Loading California Housing

For this study, let's take California housing as an example. The goal is to compare data with and without scaling and observe the effects of the presence of outliers.

  
california_housing = fetch_california_housing(as_frame=True)
print("\n\n========================DATA TYPE==============================\n\n")
print(type(california_housing))
print("\n\n========================DESCRIPTION==============================\n\n")
print(dir(california_housing))

========================DATA TYPE==============================

<class 'sklearn.utils._bunch.Bunch'>

========================DESCRIPTION==============================

['DESCR', 'data', 'feature_names', 'frame', 'target', 'target_names']

Data Insights

Data Description and Summary

  
print("\n\n========================DATA DESCRIPTION==============================\n\n")
print(california_housing.DESCR)

========================DATA DESCRIPTION==============================


.. _california_housing_dataset:

California Housing dataset
--------------------------

**Data Set Characteristics:**

    :Number of Instances: 20640

    :Number of Attributes: 8 numeric, predictive attributes and the target

    :Attribute Information:
        - MedInc        median income in block group
        - HouseAge      median house age in block group
        - AveRooms      average number of rooms per household
        - AveBedrms     average number of bedrooms per household
        - Population    block group population
        - AveOccup      average number of household members
        - Latitude      block group latitude
        - Longitude     block group longitude

    :Missing Attribute Values: None

This dataset was obtained from the StatLib repository.
https://www.dcc.fc.up.pt/~ltorgo/Regression/cal_housing.html

The target variable is the median house value for California districts,
expressed in hundreds of thousands of dollars ($100,000).

This dataset was derived from the 1990 U.S. census, using one row per census
block group.

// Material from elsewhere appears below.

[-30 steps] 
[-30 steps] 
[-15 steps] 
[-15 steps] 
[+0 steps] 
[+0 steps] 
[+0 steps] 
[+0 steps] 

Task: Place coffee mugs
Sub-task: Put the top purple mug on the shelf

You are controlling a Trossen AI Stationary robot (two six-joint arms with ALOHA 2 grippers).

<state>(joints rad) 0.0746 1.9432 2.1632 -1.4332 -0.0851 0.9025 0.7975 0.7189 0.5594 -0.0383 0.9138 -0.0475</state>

A block group is the smallest geographical unit for which the U.S.
Census Bureau publishes sample data (a block group typically has a population
of 600 to 3,000 people).

A household is a group of people residing within a home. Since the average
number of rooms and bedrooms in this dataset are provided per household, these
columns may take surprisingly large values for block groups with few households
and many empty houses, such as vacation resorts.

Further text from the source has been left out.